You'll recall that I love NYE. I love Times Square. And I love that the confetti released at midnight is made up of wishes that the general public has hand-written on each little square. (See Hopes and Dreams. Or Wishing. Or even NYE Reboot.) The wish I made in 2013 that was shot into the sky a year ago didn't come true, and that's OK. It was sappy and stupid and something I knew I wouldn't get anyway, I just felt at the moment when I scrawled it on a tiny blue confetti square that it was still important for the universe to know it's what I would have wanted. This year's wish, the one released tonight, is another gamble, but it's a go big or go home kind of night.

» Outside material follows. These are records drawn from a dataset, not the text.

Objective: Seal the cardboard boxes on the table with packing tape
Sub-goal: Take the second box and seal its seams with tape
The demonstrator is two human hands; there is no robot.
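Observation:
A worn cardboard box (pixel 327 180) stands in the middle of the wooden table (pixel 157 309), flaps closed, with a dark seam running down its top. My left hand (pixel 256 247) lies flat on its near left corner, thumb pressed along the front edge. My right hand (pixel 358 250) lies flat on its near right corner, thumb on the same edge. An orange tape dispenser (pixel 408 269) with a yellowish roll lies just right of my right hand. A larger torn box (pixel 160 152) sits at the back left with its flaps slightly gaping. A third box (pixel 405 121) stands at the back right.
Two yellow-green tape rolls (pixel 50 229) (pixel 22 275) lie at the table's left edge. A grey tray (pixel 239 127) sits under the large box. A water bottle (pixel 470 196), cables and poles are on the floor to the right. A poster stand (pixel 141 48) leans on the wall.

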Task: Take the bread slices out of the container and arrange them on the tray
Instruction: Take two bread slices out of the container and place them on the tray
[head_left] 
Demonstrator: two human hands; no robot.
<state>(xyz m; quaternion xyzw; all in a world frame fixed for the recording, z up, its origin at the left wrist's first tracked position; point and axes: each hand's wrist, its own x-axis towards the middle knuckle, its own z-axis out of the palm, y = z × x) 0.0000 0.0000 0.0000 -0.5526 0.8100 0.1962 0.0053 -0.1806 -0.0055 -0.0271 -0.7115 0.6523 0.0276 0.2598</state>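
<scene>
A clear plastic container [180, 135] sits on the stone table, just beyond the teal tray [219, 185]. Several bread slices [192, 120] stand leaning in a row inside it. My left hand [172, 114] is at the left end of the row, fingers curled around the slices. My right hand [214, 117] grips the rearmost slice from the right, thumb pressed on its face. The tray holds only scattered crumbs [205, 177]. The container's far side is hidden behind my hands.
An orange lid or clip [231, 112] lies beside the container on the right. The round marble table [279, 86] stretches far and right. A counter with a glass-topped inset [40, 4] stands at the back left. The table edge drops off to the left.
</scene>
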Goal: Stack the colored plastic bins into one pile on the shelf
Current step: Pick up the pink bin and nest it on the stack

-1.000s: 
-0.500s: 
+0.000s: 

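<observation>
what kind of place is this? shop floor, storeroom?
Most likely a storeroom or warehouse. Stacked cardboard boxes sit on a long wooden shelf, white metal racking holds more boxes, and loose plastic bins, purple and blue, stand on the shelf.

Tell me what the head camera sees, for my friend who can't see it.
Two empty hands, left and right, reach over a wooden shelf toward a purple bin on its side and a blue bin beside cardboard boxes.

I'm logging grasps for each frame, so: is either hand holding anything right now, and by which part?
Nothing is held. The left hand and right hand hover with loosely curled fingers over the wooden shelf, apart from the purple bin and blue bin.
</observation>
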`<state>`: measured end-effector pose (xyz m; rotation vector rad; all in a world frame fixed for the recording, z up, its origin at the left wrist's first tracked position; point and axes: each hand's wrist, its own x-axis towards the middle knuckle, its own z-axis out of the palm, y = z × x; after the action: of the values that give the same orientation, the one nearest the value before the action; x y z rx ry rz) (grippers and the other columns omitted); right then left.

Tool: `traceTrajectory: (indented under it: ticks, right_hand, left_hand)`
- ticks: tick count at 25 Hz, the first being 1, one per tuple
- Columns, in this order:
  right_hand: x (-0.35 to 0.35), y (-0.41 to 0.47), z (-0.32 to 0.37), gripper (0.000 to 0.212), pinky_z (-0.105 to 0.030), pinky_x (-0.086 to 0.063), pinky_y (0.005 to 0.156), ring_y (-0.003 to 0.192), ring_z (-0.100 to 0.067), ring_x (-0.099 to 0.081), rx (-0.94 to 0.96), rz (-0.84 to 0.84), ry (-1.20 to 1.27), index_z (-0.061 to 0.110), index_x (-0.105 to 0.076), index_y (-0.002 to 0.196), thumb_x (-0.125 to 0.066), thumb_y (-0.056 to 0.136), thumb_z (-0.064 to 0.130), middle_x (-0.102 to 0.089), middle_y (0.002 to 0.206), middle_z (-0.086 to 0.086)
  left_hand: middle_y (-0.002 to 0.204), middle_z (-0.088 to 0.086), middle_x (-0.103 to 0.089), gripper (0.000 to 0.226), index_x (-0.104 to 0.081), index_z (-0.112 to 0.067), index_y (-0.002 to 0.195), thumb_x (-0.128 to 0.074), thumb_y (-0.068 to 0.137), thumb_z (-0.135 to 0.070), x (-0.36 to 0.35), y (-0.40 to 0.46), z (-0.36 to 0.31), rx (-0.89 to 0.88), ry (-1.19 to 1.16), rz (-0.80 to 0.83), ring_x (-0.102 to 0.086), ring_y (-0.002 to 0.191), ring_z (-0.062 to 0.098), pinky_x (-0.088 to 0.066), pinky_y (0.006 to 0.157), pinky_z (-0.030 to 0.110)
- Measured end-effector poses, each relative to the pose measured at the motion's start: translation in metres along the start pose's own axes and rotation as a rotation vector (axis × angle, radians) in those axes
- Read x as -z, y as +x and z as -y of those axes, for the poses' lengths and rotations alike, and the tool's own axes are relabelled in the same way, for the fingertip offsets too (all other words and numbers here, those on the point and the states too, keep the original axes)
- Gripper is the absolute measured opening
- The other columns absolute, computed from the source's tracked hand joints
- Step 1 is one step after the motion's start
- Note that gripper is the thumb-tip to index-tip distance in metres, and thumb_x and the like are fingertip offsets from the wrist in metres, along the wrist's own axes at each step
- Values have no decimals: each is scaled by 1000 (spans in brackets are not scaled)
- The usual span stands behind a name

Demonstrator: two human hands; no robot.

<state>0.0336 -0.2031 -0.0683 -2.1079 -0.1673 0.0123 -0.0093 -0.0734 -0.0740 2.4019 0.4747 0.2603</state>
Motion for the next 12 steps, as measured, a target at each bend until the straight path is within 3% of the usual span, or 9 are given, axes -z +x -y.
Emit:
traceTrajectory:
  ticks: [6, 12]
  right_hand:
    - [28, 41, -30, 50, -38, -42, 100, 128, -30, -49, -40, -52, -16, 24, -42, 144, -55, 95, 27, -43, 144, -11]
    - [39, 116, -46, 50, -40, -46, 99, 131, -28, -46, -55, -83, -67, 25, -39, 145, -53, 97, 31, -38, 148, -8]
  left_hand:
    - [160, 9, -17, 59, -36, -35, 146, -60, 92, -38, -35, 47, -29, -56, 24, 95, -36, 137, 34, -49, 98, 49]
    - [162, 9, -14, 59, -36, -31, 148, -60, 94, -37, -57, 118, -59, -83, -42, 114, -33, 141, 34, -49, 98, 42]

In my book, wishes are things a person can't control herself. They need a little extra help, luck, fate, providence, miracle, whatever you want to call it. They aren't things you can bring about yourself. I love this aspect of New Years that the Times Square confetti brings, but I also love the chance New Years gives for us all to make resolutions that we can accomplish on our own. How empowering! And not because any of you are keeping track at home, but simply because I believe there is power in formally recording your goals, here are the three things I am resolving to accomplish this year:

1. Complete my gemology certification

2. Write my third book

3. Make a career switch (to something in the gemology realm)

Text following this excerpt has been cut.